══ Available data ══
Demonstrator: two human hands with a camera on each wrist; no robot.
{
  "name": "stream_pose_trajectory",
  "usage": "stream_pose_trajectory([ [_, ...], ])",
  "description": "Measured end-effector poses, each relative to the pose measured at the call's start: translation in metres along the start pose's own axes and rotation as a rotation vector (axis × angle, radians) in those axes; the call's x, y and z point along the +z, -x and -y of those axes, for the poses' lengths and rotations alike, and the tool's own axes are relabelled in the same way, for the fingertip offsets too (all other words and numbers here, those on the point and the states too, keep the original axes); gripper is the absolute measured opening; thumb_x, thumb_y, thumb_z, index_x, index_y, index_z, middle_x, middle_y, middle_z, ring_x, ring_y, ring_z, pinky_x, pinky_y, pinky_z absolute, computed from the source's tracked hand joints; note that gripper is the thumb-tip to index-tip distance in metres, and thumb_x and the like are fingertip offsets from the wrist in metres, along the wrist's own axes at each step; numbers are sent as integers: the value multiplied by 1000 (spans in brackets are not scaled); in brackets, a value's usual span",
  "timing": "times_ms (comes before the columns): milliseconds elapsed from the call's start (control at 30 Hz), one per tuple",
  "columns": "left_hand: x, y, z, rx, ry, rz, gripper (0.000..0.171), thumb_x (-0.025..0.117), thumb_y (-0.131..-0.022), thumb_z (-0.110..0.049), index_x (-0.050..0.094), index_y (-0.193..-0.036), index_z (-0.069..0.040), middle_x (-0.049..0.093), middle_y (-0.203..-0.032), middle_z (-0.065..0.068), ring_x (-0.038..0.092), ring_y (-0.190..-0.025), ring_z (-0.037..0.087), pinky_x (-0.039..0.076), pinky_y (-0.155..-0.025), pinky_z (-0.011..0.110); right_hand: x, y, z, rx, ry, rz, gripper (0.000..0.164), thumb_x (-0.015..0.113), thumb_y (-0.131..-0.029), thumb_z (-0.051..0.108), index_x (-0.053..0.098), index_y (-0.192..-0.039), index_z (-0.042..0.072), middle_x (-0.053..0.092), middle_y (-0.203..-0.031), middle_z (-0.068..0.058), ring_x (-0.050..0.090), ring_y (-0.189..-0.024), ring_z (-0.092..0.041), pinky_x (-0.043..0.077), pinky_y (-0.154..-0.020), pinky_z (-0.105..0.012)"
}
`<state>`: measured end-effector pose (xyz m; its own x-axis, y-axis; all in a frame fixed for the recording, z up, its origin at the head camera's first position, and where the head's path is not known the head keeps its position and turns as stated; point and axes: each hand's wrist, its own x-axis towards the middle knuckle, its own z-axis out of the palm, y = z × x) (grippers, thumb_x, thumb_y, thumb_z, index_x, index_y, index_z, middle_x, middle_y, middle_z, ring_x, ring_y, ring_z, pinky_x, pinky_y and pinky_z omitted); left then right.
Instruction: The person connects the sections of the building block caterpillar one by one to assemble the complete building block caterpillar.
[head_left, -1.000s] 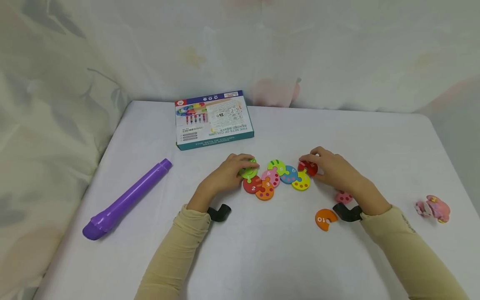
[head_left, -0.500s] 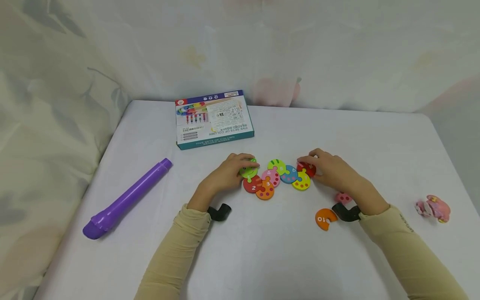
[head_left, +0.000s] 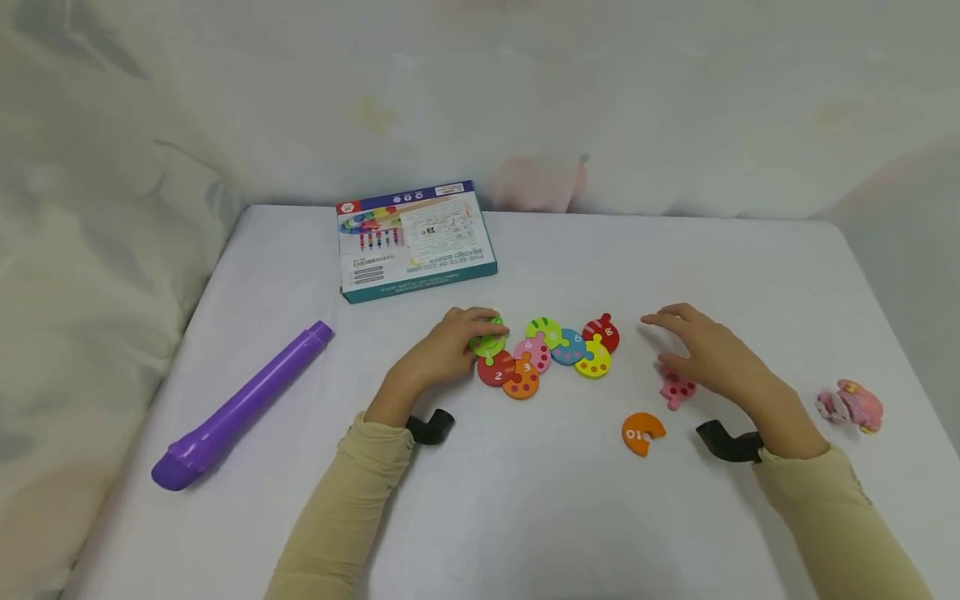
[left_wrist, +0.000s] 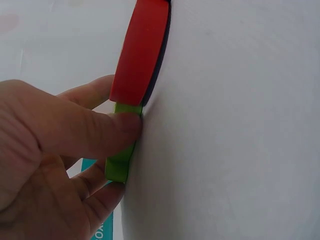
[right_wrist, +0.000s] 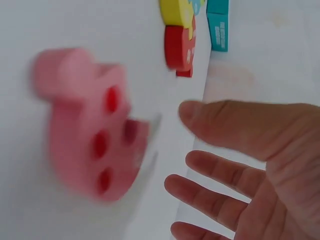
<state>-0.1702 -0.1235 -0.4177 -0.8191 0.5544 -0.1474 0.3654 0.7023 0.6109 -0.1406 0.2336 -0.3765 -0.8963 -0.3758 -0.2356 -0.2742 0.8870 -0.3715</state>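
A chain of numbered caterpillar puzzle pieces lies on the white table, from the green head piece through the red 2 piece to the red 8 piece. My left hand pinches the green head between thumb and fingers, as the left wrist view also shows. Well right of the chain, my right hand has its fingers spread and holds nothing. Below its thumb lies a loose pink piece with red dots. The orange 10 piece lies nearer the front.
A flat toy box lies at the back, left of centre. Along the left side is a purple toy microphone. A small pink figurine sits at the far right. Patterned cloth hangs behind the table.
My right hand has let go of the red 8 piece and moved right, over toward the pink piece. The 8 piece now sits joined at the chain's end. My left hand stays on the green head.
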Motion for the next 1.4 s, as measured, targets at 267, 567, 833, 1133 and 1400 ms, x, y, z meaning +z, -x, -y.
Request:
stream_pose_trajectory([
  [267, -2, 0, -1, -10, 5, 8, 50, 54, -84, 5, 58, -126, -22, 42, -139, -1, 36, -120, 20, 37, -99, 35, 13, 32, -11, 34, -52, -15, 63, 74, -77, 25, 49, -131, 5, 41, -129, -22, 41, -117, -41, 39, -88, -59],
  [567, -2, 2, -1, -4, 15, 10, 50, 55, -83, 6, 59, -126, -20, 42, -138, 1, 36, -120, 21, 38, -99, 36, 23, 43, -11, 78, -18, -9, 74, 76, -72, 35, 46, -132, 3, 47, -121, -22, 46, -110, -38, 43, -85, -57],
  [833, -1, 2, 0, 12, 15, -4, 49, 55, -83, 5, 59, -126, -20, 43, -138, 1, 36, -120, 22, 38, -98, 36, 27, 42, -3, 53, 22, -19, 62, 74, -75, 17, 47, -129, 4, 48, -116, -19, 53, -101, -33, 49, -78, -51],
  [1133, -2, 1, -2, 14, 25, 4, 51, 55, -82, 7, 60, -125, -19, 44, -137, 2, 37, -119, 22, 38, -98, 36, 29, 39, -10, 93, 38, -107, 53, 69, -79, 7, 47, -127, -1, 52, -113, -22, 54, -97, -35, 49, -77, -51],
  [1400, -2, 1, -2, 9, 20, -2, 50, 55, -82, 7, 60, -125, -19, 44, -137, 2, 37, -118, 22, 38, -98, 36, 30, 41, -13, 235, -67, -259, 22, 66, -84, 21, 63, -93, 1, 59, -81, -11, 51, -65, -22, 41, -50, -30],
])
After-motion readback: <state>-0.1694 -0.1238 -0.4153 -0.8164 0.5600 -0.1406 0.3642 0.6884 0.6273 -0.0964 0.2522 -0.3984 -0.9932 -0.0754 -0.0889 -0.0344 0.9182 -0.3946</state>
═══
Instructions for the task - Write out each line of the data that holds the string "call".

Solution to this exercise -
  "description": "Measured end-effector poses, each relative to the pose measured at the call's start: translation in metres along the start pose's own axes and rotation as a rotation vector (axis × angle, radians) in those axes; the call's x, y and z point along the +z, -x and -y of those axes, for the poses' lengths and rotations alike, and the tool's own axes are relabelled in the same way, for the fingertip offsets too (all other words and numbers here, those on the point and the states too, keep the original axes); gripper is the absolute measured opening; thumb_x, thumb_y, thumb_z, index_x, index_y, index_z, middle_x, middle_y, middle_z, ring_x, ring_y, ring_z, pinky_x, pinky_y, pinky_z absolute, computed from the source's tracked hand joints; note that gripper is the thumb-tip to index-tip distance in metres, and thumb_x and the like are fingertip offsets from the wrist in metres, along the wrist's own axes at each step; numbers are sent as integers: the value multiplied by 1000 (spans in brackets are not scaled); in brackets, a value's usual span",
  "timing": "times_ms (comes before the columns): milliseconds elapsed from the call's start (control at 30 Hz), one per tuple",

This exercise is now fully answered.